Audi's Holoride ecosystem: It was exciting to see ecosystems that replaced silos. No matter how big a company is, the ability to innovate will be greatly handicapped if it does not cooperate to become part of a larger ecosystem. Audi demonstrated this with Holoride, a spinoff company that will produce VR entertainment in the car. This is the first time a car manufacturer has developed a startup to share its innovation with other manufacturers. We hope this is an indication that a stronger impulse towards sharing is occurring and that we are moving away from a world where all manufacturers are trying to be sunbathing and getting their competitors to revolve around it.

Apple can be an interesting test case for this too. After several years of products only on their own platforms, Apple changes the course to allow Apple TV to co-exist with other platforms.

Disappointments

Unnecessary technology: We saw so much "innovation" that solves non-problems and begins to become ridiculous. Just because it's possible doesn't mean it should be done. For example, a cat litter that measures the stench and degree of moisture so that it knows when it needs to change. And do we really need a self-propelled suitcase that looks and follows us while we go through the airport – especially when unmanned luggage travels so many alarms? Products like this seem to actively ignore the context and do not solve a real problem. The list may continue, but when you consider how much your investment money has been purged into these pseudo innovations, it is very disappointing.

Lack of Chinese Presence: Chinese representation, especially in the automotive space in CES, shrinks and does not represent the current state of the Chinese market or its importance. Innovation is constantly coming from the east, but you can get the impression of CES that the most important innovations still come from the West. CES organizers seem to be denied this, but it hurts the US technical sector to be out of touch with new global technologies. Hopefully we will see this change on next year's show.

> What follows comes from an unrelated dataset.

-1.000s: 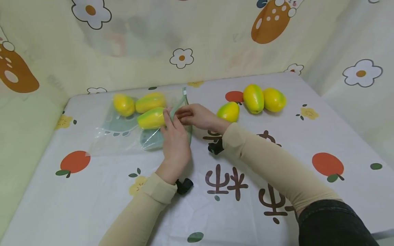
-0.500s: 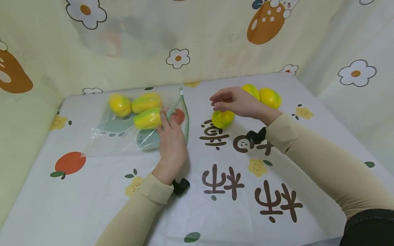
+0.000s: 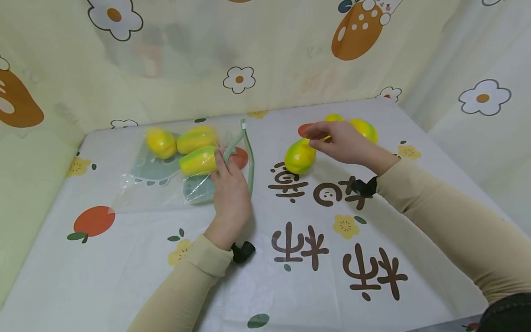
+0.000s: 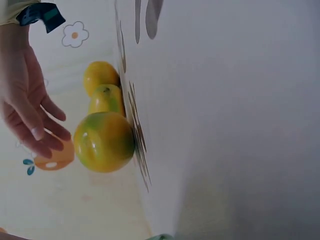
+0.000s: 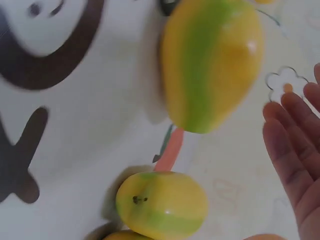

5G underwhelms. We were all optimistic that the 5G technology was coming soon with exciting innovations, but instead it was one of the biggest downloads of CES. This week made it clear that 5G is still several years away. No one was presenting the technology's potential. Intel had the best demonstration in an otherwise lukewarm display, as most could only talk about 5G's capabilities, but didn't show any substance.

Wolf "Ingo" Faecks is CEO and SVP at Publicis.Sapient for EMEA / APAC. He is also the head of the car, mobility, production and health of EME / APAC.